When there is an object 51 rendered counterclockwise (leftward) as shown in FIG. 9A, and the contour traces a “start/end point”, a “first point”, a “second point”, a “third point”, and the “start/end point” in this order, the left side of the contour is the inside of the object 51, and the right side is the outside of the object 51. On the other hand, when there is an object 52 rendered clockwise (rightward) as shown in FIG. 9B, and the contour traces a “start/end point”, a “first point”, a “second point”, a “third point”, and the “start/end point” in this order, the right side of the contour is the inside of the object 52, and the left side is the outside of the object 52. In the present embodiment, which object includes coordinate points is determined in step S190 to be described later, in accordance with which side of the neighboring vector the coordinate points belong. Accordingly, in order to allow every set of coordinate points to be arranged counterclockwise, internal data for the object 52 rendered clockwise as shown in FIG. 9B is corrected such that the graphic path direction is reversed, i.e., the coordinate points are arranged as shown in FIG. 9A. This makes it possible to determine that coordinate points on the left side of the contour of an object are inside the object, and coordinate points on the right side are outside the object as shown in FIG. 9C.

In addition, if there is an object including a graphic 53 having been subjected to a process called “knockout” as shown in FIG. 10A, the internal data is corrected for the aforementioned determination, such that coordinate points for the external contour are arranged counterclockwise, and coordinate points for the internal contour are arranged clockwise, as shown in FIG. 10B.

After the neighboring vector is extracted, the procedure advances to step S170. In step S170, sample points are extracted.

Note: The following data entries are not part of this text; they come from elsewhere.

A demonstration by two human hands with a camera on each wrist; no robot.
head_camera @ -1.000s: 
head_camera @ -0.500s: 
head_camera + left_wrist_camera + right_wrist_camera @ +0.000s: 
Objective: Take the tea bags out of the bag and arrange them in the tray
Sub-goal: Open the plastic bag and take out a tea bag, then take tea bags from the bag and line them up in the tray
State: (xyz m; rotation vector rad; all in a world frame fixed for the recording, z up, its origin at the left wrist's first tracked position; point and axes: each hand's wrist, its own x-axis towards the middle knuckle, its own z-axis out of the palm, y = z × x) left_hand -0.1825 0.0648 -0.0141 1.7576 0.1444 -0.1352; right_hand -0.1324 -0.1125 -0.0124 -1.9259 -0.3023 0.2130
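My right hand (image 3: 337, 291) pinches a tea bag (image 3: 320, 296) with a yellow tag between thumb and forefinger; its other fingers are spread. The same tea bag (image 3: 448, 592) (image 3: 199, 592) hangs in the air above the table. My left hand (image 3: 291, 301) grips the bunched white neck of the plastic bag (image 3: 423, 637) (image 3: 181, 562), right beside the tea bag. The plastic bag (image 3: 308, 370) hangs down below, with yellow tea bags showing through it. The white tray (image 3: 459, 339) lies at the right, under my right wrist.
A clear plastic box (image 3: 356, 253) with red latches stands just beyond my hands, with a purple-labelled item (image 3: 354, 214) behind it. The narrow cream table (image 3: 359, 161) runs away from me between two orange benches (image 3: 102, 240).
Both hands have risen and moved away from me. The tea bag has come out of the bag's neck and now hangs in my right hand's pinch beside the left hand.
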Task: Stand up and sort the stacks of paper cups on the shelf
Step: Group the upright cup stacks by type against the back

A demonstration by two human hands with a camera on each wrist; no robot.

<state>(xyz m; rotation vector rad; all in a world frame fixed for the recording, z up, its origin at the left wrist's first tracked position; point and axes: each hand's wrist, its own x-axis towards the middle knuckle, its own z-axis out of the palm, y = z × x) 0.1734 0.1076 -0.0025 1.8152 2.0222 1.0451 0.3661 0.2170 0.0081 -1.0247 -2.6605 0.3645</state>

The sample points as used herein refer to coordinate points extracted for calculating average brightness in the vicinity of a neighboring vector for two overlapping objects as a luminance level. The sample points are extracted based on, for example, coordinate points on a neighboring vector (or coordinates at each point therein), the number of coordinate points that are to be extracted as sample points (hereinafter, the number of coordinate points that are to be extracted as sample points and present on one object is referred to as a “sample point count”), and the distances between the sample points and the neighboring vector. Note that the sample point count is preset for each system or designated by the user. In addition, the distances between the sample points and the neighboring vector are determined based on the width of a trap graphic, and the resolution for the rendering process to be described later.

FIGS. 11A to 11D are diagrams for describing an example of the methods for extracting the sample points where coordinates at the start point of the neighboring vector are different from those at the end point. The following description is given based on the assumption that there is a neighboring vector 54 between a first object and a second object as shown in FIG. 11A, and the sample point count is set at “4”.

First, assuming that the entire length of the neighboring vector 54 is 4 L as shown in FIG. 11B, four points (coordinate points) 56 are extracted such that the distance between each pair of adjacent points on the neighboring vector 54 is L, and the distance between the point nearest to an edge point 55 and the edge point 55 is L/2. Reference coordinate points for sample coordinate extraction are implemented by the four points 56. Next, (coordinate) points that are to be used as the sample points are extracted for each of the first and second objects based on the extracted points 56. At this time, as shown in FIG. 11C, a line 57 perpendicular to the neighboring vector 54 is drawn from each of the extracted points 56 as described above, and coordinate points on the perpendicular line 57 are acquired such that the distance from the point 56 is equal to distance H that is determined based on the width of the trap graphic and the resolution for the rendering process to be described later. In this manner, a sample point 58 on the first object side and a sample point 59 on the second object side are extracted as shown in FIG. 11D.

Note that when both the first object and the second object are images, the sample points must be extracted for each of the two objects, but when only one of them is an image, the sample points may be extracted only for that image object.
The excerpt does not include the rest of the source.